PHL 451S Seminar in Philosophy of Language and Logic
Instructor:  B. Yi      T 3-6

In this course, we will study Saul Kripke’s classic Naming and Necessity, which led new approaches to philosophy of language, metaphysics, and many other areas in analytic philosophy. In the beginning weeks, we will examine backgrounds to the work by studying classics in analytic philosophy, including those by Frege and Russell among others. [36S]
Prerequisites: PHL245H54.5 PHL credits



PHL 475S Seminar in Moral and Political Philosophy: Family Ethics
Instructor: A. Mullin     M 2-3/ W 1-3     [36S]
This seminar will focus on the burgeoning field of family ethics. We will discuss both general questions – such as whether family relationships and the responsibilities associated with them are compatible with impartial morality – and more specific questions. Topics discussed will include the nature, extent, and justification of parental rights, what children may justifiably expect from their parents and the state, potential conflicts between justice and the goods parents provide their children, and whether there are goods or bads specific to childhood. Students are expected not only to acquaint themselves with some of the extant philosophical views on these topics and to critically reflect upon them, but also to develop their own perspectives and present them both orally and in writing.

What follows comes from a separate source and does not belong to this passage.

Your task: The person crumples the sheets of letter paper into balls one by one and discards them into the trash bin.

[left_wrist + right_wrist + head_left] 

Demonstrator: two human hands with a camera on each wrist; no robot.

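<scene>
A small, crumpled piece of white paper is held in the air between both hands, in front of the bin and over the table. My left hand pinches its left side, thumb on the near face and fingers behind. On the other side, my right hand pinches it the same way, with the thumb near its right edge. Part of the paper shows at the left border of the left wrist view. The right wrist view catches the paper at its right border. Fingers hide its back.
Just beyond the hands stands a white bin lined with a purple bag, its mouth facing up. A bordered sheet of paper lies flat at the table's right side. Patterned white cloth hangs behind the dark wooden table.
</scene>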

Prerequisites: 4.5 PHL credits


PHL489Y The Socrates Project Seminar 
(by application only)

Instructor:  D. Raffman     M 12-3      [36S]   
The Socrates Project is a full-year course with two components. First, you will serve as a TA for a section of PHL105Y. You will attend two 1-hour PHL105Y lectures each week, and teach one tutorial of 20-25 students, meeting with them for 1 hour each week. You will grade their papers, hold office hours, and meet with the relevant professor as needed. You will be paid for 100 hours of work each semester, for a total of 200 hours, at the current hourly wage for CUPE Unit 1. The second component of the course is a seminar component that meets once per week for 3 hours. Roughly 75% of the seminar will be devoted to more in-depth study of the topics taken up in the PHL105Y. You will write a seminar paper on one of these topics under the supervision of a UTM Philosophy faculty member working in the relevant area. You will also give an oral presentation on your topic to the seminar members. The remaining 25% of the seminar will focus on the methods and challenges of teaching philosophy, benchmark grading, and grading generally.

PHL 496F, 497S   Individual Studies

Individual studies courses (PHL 496H5F, PHL 497H5S) must be arranged well in advance of registration with the individual faculty advisor, and the plan of study must be approved by the departmental chair (please fill out and submit the Independent Study Form – PDF). Anyone wishing to take an individual studies course must contact a potential faculty supervisor with a plan of study (a topic, a course of readings). Spaces are very limited, and faculty will agree to supervise only students who show evidence of excellent self-motivation.